Pour moi j'ai surtout un problème d'endurance sur celui-là, comme dans la seconde novelette de Schumann par exemple. Comme il y a du "pouce-pouce" tout au long du morceau, ce côté de la main finit toujours par crisper. Il faut que je trouve le "truc"...

***
Yapluka a écrit : Nous avons déjà eu (au moins) une discussion sur ce thème 8) : je maintiens que l'on ne peux pas savoir vraiment comment Chopin jouait, car les descriptions de ses admirateurs ne peuvent pas être, par principe, objectives
Mais, est-il nécessaire d'être objectif pour parler de rubato ? Comme si jouer avec du rubato c'était mal. Je ne vois pas pourquoi ses "admirateurs" (ses élèves principalement) écriraient qu'il jouait sans rubato si ce n'était pas le cas ! S'il jouait avec rubato, ils auraient eux-même appris à jouer de cette façon, et n'auraient eu aucune raison de le cacher.
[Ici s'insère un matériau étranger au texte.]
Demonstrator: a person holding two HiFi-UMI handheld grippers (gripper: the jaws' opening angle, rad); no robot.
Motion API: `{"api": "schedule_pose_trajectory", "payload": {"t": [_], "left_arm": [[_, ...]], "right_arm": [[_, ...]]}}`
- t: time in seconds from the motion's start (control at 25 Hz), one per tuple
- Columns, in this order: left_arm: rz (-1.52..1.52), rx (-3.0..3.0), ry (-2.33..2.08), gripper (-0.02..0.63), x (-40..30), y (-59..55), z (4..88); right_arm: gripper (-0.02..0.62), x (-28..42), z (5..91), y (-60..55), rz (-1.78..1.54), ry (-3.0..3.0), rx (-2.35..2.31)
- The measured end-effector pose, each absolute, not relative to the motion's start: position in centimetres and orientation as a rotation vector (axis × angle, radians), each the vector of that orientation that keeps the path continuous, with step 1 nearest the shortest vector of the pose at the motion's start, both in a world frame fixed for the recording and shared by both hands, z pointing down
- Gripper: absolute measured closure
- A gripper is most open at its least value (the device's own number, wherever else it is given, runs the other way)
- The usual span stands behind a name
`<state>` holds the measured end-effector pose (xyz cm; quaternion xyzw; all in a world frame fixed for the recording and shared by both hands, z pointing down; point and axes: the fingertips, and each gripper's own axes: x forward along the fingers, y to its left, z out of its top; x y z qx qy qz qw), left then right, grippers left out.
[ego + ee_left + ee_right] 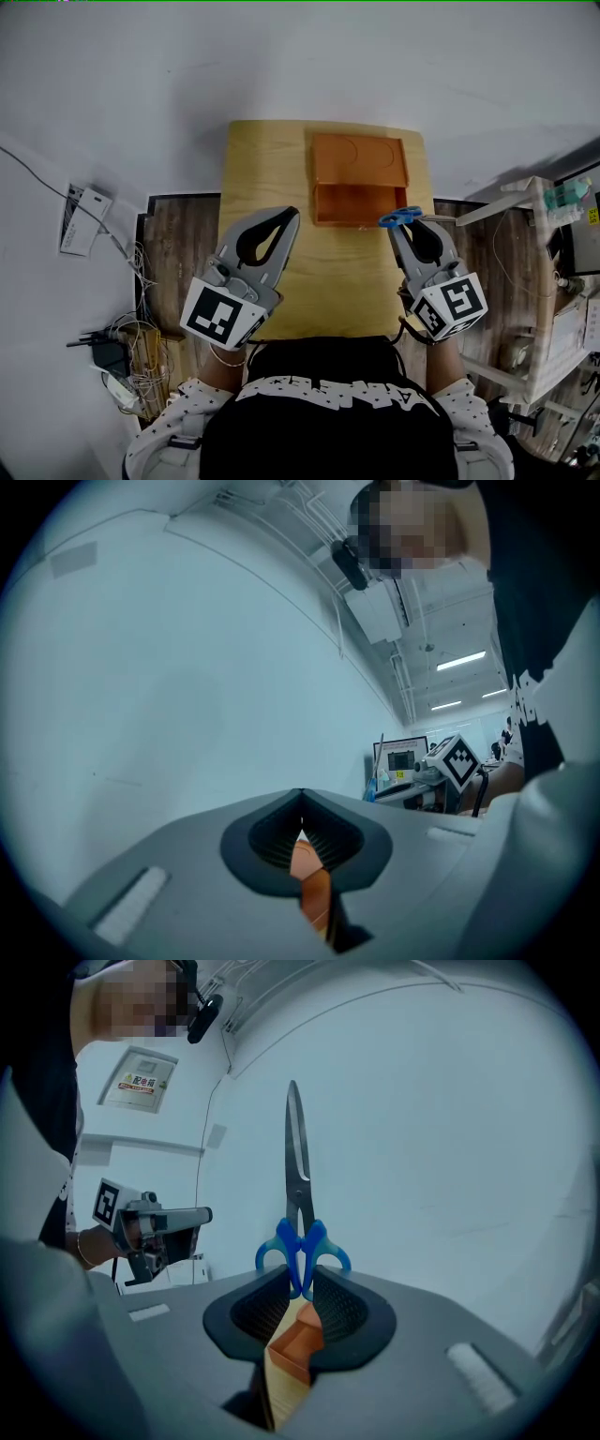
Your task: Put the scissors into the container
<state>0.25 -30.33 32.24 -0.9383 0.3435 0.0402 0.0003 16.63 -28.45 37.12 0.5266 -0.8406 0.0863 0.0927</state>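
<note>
Our right tongs [300, 1283] are pinched on the blue handles of the scissors [297, 1166], whose blades are closed into one long point. Our left tongs [300, 810] are pressed together with nothing between them, and they hover over the left half of the counter [267, 159]. In the head view, the scissors hang in the air just beside the near right corner of the orange container [359, 161], not in it. Their long axis runs crosswise, with the handles toward the container and the blades pointing off to the right, away from it. So the container lies left and a touch ahead of the right tongs. We reckon the next move is a swing leftward over the open near compartment.
</note>
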Motion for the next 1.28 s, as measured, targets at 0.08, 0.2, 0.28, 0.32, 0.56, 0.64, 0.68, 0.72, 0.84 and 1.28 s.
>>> {"api": "schedule_pose_trajectory", "payload": {"t": [0.08,0.2,0.28,0.32,0.56,0.64,0.68,0.72,0.84,1.28], "left_arm": [[0.124,-2.941,1.102,0.606,0.0,-30.6,32.4],[0.110,-2.935,1.141,0.606,-0.1,-30.9,32.8],[0.087,-2.937,1.155,0.606,-0.1,-31.1,33.2],[0.069,-2.940,1.162,0.606,-0.1,-31.2,33.5],[0.050,-2.920,1.231,0.606,-0.4,-32.3,33.8],[0.033,-2.914,1.250,0.606,-0.2,-32.6,34.0],[0.020,-2.909,1.260,0.606,-0.1,-32.7,34.1],[0.010,-2.904,1.267,0.606,0.0,-32.9,34.2],[-0.012,-2.895,1.292,0.606,0.3,-33.2,34.6],[-0.037,-2.884,1.334,0.606,1.2,-33.5,35.2]], "right_arm": [[0.502,16.7,37.9,-29.0,0.250,-2.479,1.543],[0.503,16.9,39.6,-29.7,0.266,-2.465,1.509],[0.502,17.3,40.8,-30.2,0.283,-2.460,1.498],[0.502,17.5,41.3,-30.5,0.286,-2.458,1.493],[0.502,18.4,44.1,-32.0,0.268,-2.402,1.425],[0.503,18.8,45.1,-32.3,0.285,-2.387,1.397],[0.503,18.9,45.6,-32.4,0.293,-2.375,1.381],[0.503,19.1,46.1,-32.4,0.296,-2.363,1.364],[0.503,19.3,47.3,-32.8,0.274,-2.338,1.320],[0.503,19.9,50.8,-33.8,0.253,-2.274,1.179]]}}
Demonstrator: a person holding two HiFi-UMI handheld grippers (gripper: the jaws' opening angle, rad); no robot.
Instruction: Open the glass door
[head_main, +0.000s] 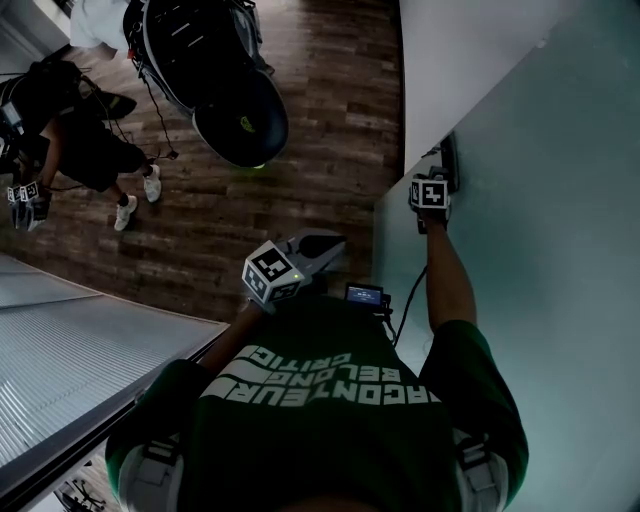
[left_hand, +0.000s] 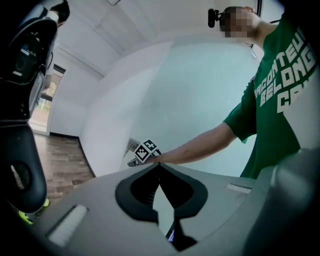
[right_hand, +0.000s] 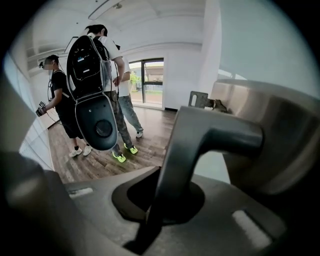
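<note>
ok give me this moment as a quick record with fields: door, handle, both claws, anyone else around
door: frosted glass door, on the person's right
handle: grey lever handle at the door's edge
right claw: shut on the lever handle
left claw: jaws together, nothing between them, near the person's chest
floor: wood planks
others: bystanders standing on the planks, one carrying a large black pack

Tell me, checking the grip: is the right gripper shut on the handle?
Shut: the right gripper clamps the handle between its jaws.
</note>
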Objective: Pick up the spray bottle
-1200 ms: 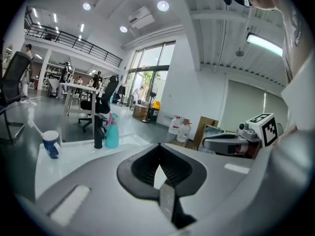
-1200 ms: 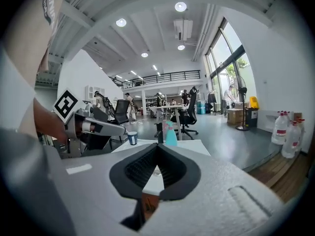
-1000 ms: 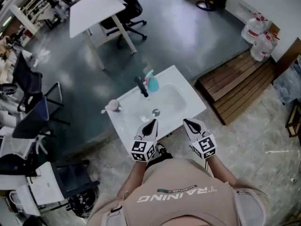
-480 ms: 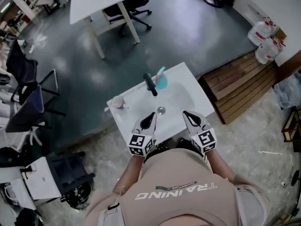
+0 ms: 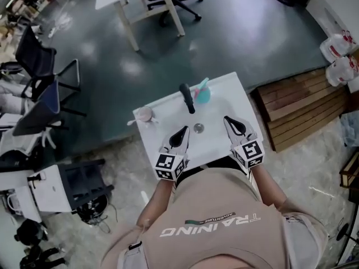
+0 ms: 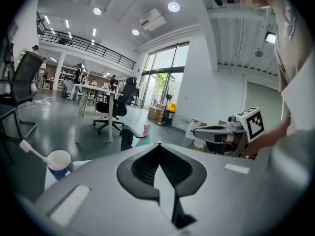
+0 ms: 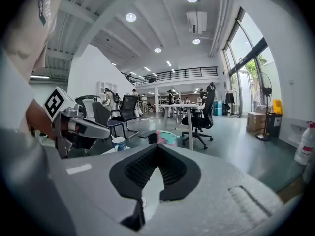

Pourquoi ne pas faire confiance à tous ces témoignages ?
Par ailleurs, il n'est pas question uniquement de manière de jouer, mais aussi de manière d'être ! Et Chopin était loin d'être le romantique triste, nostalgique et maladif qu'on dépeint souvent. C'est pour moi une musique extrêmement subtile, fine, délicate, introspective, que le rubato excessif transforme trop souvent en bouillon romantique.
Introspectif me semble vraiment le mot juste : c'est tourné vers l'intérieur, et non pas vers l'extérieur. Il n'y a aucun paraître.
Yapluka a écrit : Tu as le droit d'avoir cette conception :wink: , mais tu dois accepter que l'on puisse avoir une autre, sans que l'on puisse dire avec certitude, lequel des deux est dans l'erreur :wink: ...
Je l'accepte, pas de soucis. Le fait que je défende mon point de vue ne veut pas dire que je n'en tolère aucun autre ! :)
Yapluka a écrit : Je pense que ta conception est partagée par la grande majorité de ceux qui sont passés par le conservatoire (c'est le cas de ton prof, non :wink: ?) : je l'ai entendue si souvent ...
Si tu l'entends souvent, ça n'est pas pour rien :)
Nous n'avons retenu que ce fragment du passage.